Brief - The lines you return should be those containing the string "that", taken from the data below.

Dataset extract -
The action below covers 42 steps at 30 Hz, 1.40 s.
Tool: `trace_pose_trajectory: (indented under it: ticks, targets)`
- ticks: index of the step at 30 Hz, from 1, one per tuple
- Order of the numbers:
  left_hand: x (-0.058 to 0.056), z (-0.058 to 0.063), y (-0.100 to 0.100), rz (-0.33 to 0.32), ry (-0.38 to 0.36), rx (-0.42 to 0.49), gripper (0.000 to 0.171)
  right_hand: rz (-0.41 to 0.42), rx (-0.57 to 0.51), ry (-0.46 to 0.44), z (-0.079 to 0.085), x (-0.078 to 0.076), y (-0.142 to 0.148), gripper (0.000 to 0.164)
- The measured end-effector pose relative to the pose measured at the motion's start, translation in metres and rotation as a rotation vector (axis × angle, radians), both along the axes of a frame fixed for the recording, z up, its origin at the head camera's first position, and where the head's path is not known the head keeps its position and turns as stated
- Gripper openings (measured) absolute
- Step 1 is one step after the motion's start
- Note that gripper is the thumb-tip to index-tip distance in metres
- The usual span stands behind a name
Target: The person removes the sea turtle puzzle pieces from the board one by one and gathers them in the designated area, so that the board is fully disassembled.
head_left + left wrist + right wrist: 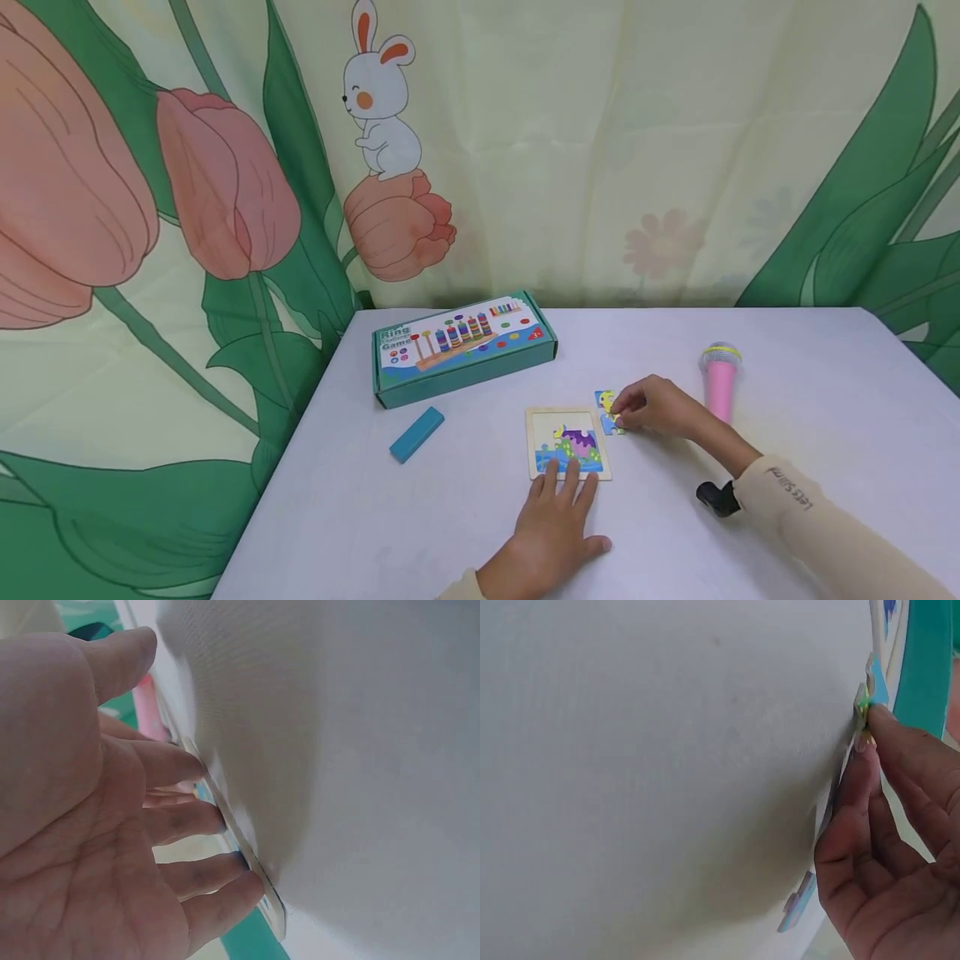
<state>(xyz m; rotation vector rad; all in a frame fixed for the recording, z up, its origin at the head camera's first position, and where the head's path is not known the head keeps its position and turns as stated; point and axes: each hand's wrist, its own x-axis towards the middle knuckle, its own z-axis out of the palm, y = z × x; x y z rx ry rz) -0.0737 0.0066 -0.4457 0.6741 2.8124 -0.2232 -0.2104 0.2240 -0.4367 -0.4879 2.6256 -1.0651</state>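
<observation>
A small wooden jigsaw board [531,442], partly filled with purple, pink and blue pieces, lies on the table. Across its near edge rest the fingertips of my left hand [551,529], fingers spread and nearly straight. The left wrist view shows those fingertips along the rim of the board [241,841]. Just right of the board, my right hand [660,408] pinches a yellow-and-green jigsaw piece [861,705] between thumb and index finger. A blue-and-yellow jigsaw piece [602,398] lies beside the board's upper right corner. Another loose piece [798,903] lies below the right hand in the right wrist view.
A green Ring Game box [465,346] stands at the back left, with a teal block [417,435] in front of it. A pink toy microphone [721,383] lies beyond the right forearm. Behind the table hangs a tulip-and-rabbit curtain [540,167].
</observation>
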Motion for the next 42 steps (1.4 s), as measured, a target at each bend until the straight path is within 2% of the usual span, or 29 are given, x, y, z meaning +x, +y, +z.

Solution to the exercise -
- Note that gripper is the thumb-tip to index-tip distance in metres
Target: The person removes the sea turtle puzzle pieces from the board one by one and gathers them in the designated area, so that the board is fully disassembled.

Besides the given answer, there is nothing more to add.